Evidence that a 60th birthday has Fran musing on change (and decay)

I am forty fifty oh-all-right-then sixty today. 

'You're entering your seventh decade,' my (younger) sister wrote in my card, because that's what sisters are for: to cheer and encourage you. 

Some things belie your age, though, don't they, however hard you cling to your youth? The down-turn of the mouth; the crows-size-11-feet around the eyes; the appearance of elasticated trousers in the wardrobe due to the baffling disappearance of what used to be your waist but now appears to be spare cookie dough. 

Where do waists go? Are they with all the lost socks?

I found something else which illustrated the passing of time recently. Our holiday list. 
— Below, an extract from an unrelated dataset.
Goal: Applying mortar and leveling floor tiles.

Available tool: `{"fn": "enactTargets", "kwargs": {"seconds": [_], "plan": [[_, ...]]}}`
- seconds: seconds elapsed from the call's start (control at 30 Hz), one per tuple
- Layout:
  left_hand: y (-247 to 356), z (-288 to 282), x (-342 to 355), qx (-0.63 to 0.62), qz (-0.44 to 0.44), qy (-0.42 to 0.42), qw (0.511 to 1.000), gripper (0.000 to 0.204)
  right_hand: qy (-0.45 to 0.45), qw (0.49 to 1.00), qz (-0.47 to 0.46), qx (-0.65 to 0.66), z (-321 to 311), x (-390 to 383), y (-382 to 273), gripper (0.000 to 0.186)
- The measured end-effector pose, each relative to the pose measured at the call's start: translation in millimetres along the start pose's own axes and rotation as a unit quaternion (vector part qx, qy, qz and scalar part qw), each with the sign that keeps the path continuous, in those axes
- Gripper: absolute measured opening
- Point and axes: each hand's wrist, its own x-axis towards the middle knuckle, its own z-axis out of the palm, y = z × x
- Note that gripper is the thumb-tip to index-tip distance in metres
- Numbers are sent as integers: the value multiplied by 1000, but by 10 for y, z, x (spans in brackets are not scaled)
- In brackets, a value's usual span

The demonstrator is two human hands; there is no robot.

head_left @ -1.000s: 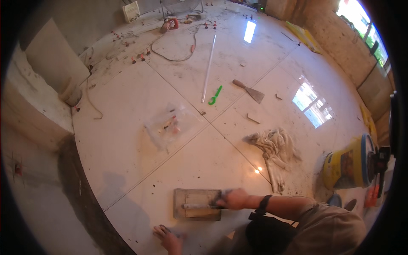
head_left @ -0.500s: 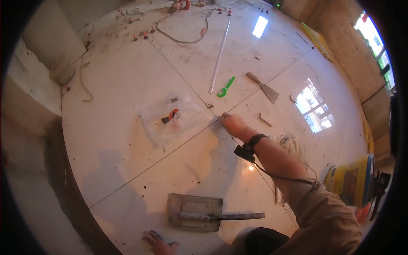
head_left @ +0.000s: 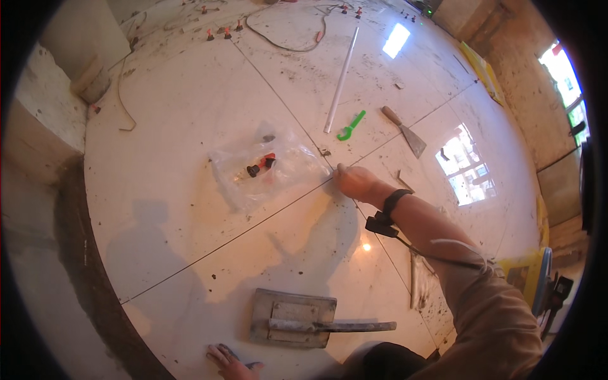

I was packing for a mini-break with a friend: the first time I've been away for aeons. 

'Where's the holiday list?' I asked my husband. 

'What's a holiday?' he said, glumly. (Imagine Eeyore just after he's stubbed his toe.)




Over the last 40 years, we've compiled a list so that our family didn't forget to pack important items for holidays. Suncream. Toothpaste. Knickers. The children.

I found the list eventually, tucked in the back of last year's diary, waiting hopefully to be recommissioned. The boiled egg slicer in the back of your cupboard has the same look, as does the jacket you wore once before realising it was the wrong shade of yellow and made you look nauseous.  

I've mislaid other things during the pandemic too. The dangly earrings I used to wear to social occasions. Lip gloss I used to wear before masks made it redundant but without the remuneration package. Confidence I once had that fellow shoppers wouldn't breathe particles of death over me. And faith I used to have in governments that they knew what they were doing.

Items on our holiday list have been added to over the years. Others have been changed or deleted, as family circumstances ebbed and flowed. It's a piece of social history now. I'll give you a flavour. 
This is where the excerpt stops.